TASK DIRECTIONS – Of the lines in the data below, write out exactly those from the one holding "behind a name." through the one holding "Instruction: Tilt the", both included.

RECORDS PROVIDED –
::::::::
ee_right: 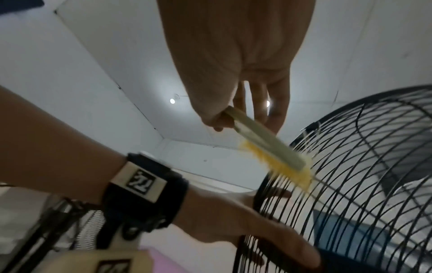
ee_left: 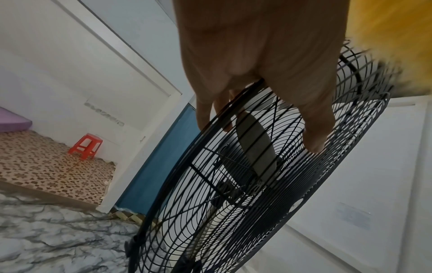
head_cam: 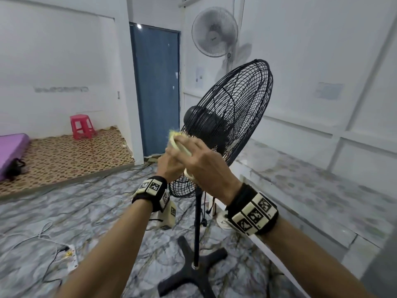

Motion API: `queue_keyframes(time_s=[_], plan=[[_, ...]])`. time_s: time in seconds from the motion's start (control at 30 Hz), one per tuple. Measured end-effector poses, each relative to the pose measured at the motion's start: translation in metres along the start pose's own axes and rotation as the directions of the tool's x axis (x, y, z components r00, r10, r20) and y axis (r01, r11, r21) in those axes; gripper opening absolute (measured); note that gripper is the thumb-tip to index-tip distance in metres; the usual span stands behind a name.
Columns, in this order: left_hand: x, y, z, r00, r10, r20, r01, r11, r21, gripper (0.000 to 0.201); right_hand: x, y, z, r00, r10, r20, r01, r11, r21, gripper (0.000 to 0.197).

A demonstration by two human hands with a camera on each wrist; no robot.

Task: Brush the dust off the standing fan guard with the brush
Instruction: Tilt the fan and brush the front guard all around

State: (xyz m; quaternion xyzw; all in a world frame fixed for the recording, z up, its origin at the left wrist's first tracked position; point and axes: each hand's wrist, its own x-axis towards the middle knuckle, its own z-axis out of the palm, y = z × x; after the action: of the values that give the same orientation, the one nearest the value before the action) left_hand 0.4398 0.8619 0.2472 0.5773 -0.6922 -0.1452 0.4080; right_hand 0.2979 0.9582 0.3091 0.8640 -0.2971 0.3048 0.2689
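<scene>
A black standing fan rises in front of me, its wire guard (head_cam: 236, 108) tilted. My left hand (head_cam: 170, 161) grips the guard's rim near the lower left. In the left wrist view its fingers (ee_left: 210, 114) curl over the rim (ee_left: 177, 166) and the thumb presses the wires. My right hand (head_cam: 204, 160) holds a pale green brush (ee_right: 264, 136) by the handle. The yellow bristles (ee_right: 282, 170) lie against the guard (ee_right: 350, 184) just above the left hand (ee_right: 245, 221). Bristles (head_cam: 174, 134) poke out past my knuckles by the motor housing (head_cam: 206, 123).
The fan's pole ends in a cross base (head_cam: 193, 269) on the marble-pattern floor. A power strip with cables (head_cam: 71, 252) lies at left. A white wall fan (head_cam: 214, 32) hangs behind, beside a blue door (head_cam: 158, 89). Red stool (head_cam: 82, 126), purple mattress (head_cam: 10, 151), raised ledge (head_cam: 300, 190) at right.
</scene>
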Motion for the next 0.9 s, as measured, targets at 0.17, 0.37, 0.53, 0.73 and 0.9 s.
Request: queue_keyframes(time_s=[0.17,0.37,0.53,0.73,0.9], plan=[[0.003,-0.007,0.006,0.997,0.071,0.024,-0.068,0.993,-0.095,0.064,-0.021,0.008,0.012,0.984,0.111,0.137,-0.095,0.989,-0.117,0.053],[0.019,-0.023,0.017,0.995,0.094,0.016,-0.093,0.995,-0.045,0.084,-0.028,0.019,0.005,0.994,0.083,0.067,-0.073,0.988,-0.139,0.056],[0.014,-0.023,0.015,0.991,0.125,-0.044,-0.128,0.989,-0.08,0.106,-0.035,0.03,0.018,0.993,0.087,0.079,-0.081,0.994,-0.075,0.048],[0.016,-0.027,0.016,0.991,0.128,-0.024,-0.13,0.989,-0.069,0.098,-0.028,0.022,0.01,0.999,0.027,-0.036,-0.03,0.995,-0.091,0.056],[0.014,-0.038,0.011,0.985,0.13,0.111,-0.105,0.973,-0.206,0.114,-0.037,0.04,0.008,0.988,0.154,-0.015,-0.154,0.988,0.027,0.054]])
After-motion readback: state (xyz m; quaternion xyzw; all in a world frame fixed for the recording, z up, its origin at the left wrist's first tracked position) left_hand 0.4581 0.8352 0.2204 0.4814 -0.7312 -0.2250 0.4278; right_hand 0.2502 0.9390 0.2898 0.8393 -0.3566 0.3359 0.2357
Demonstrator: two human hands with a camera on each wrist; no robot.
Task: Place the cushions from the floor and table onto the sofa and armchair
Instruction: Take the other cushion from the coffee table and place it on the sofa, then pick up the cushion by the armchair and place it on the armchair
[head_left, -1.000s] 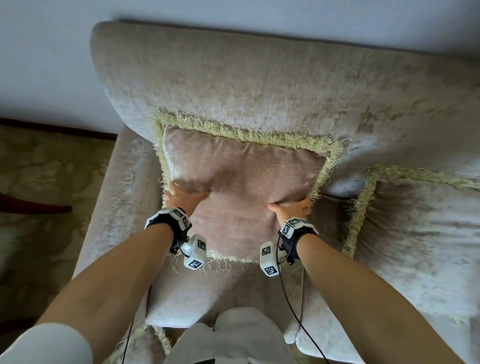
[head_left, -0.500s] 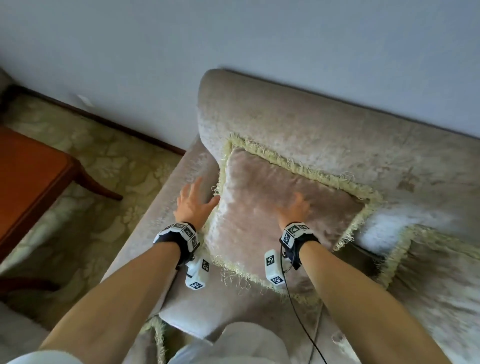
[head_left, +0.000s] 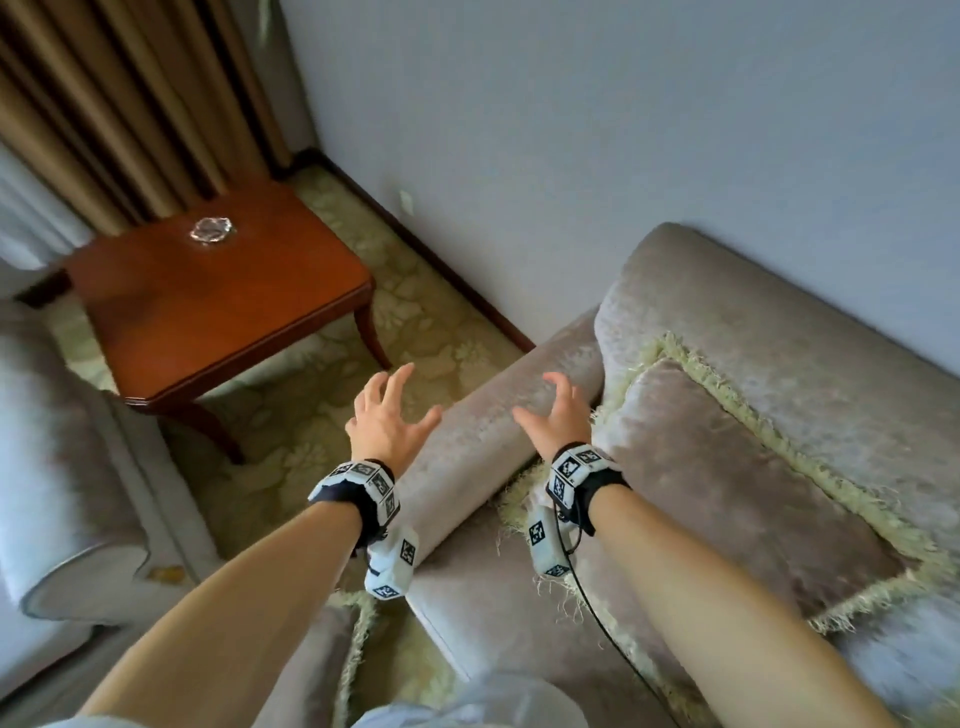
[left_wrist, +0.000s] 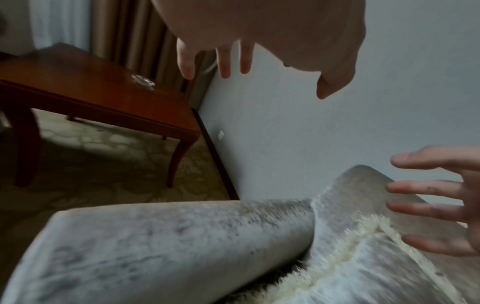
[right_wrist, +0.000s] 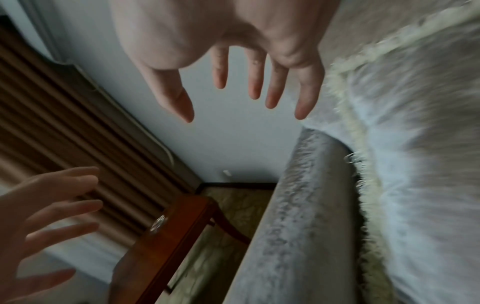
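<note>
A pink-beige cushion (head_left: 727, 467) with pale fringe leans on the sofa (head_left: 779, 312) backrest, beside the armrest (head_left: 488, 436). Neither hand touches it. My left hand (head_left: 410, 400) hovers with spread fingers over the armrest's outer side and the carpet. My right hand (head_left: 540, 400) hovers over the armrest, fingers loosely bent, holding nothing. The left wrist view shows the left hand (left_wrist: 270, 82) empty above the armrest (left_wrist: 168, 236) and the cushion (left_wrist: 363, 257). In the right wrist view the right hand (right_wrist: 233, 107) is empty beside the cushion (right_wrist: 415, 164). Another fringed cushion (head_left: 337, 660) lies low by my legs.
A red-brown wooden side table (head_left: 208, 301) with a glass ashtray (head_left: 212, 229) stands in the corner by brown curtains (head_left: 130, 104). A grey armchair (head_left: 52, 467) is at the left. Patterned carpet (head_left: 311, 405) lies between the furniture. A second cushion (head_left: 914, 660) sits blurred at the right on the sofa.
Both hands have let go of the cushion and moved left, off it and over the armrest. My view has swung left, bringing in the table and armchair.
</note>
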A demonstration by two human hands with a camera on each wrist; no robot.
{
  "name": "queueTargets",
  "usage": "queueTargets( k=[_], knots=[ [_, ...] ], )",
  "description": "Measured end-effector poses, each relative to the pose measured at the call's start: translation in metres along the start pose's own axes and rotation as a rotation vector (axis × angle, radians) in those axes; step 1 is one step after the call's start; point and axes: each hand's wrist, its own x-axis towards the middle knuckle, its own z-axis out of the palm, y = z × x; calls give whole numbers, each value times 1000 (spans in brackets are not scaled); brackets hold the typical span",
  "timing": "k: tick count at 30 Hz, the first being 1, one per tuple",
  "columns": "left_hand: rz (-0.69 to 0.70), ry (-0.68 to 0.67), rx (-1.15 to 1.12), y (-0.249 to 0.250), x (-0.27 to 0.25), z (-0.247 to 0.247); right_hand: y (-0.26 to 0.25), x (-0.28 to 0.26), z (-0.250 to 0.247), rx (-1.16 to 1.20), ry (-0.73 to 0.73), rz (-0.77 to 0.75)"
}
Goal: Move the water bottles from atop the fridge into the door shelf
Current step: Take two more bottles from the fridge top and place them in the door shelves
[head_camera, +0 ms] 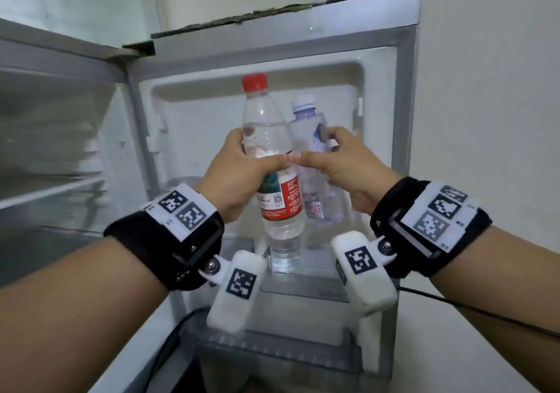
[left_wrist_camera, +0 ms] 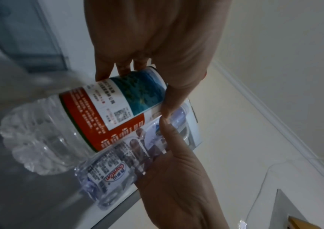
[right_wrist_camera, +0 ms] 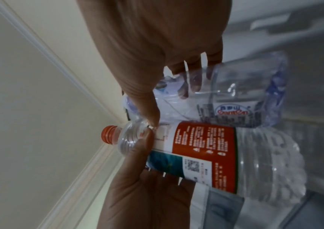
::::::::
WRITTEN RESPONSE –
Motion API: `queue_keyframes(time_s=[_], plan=[[_, ...]])`. time_s: time in seconds from the motion's start (control at 30 Hz), one per tuple. Measured end-effector poses, each relative to the pose measured at the motion's start: translation in metres along the start pose's own axes and rotation as the directions of the tool's x axis (x, y, z components r00, r10, r20) and y axis (r01, r11, r21) in those axes; gripper opening absolute (measured); note that gripper is the thumb-tip to index-tip distance in metres; the usual span stands behind a name.
Columns, in this order: left_hand: x, y, z, r00, r10, r20, r01, r11, r21, gripper (0.000 to 0.201); right_hand: x, y, z, r00, r10, r20, r01, r11, r21, gripper (0.000 to 0.197).

A demonstration by two human hands with a camera on each wrist; no robot.

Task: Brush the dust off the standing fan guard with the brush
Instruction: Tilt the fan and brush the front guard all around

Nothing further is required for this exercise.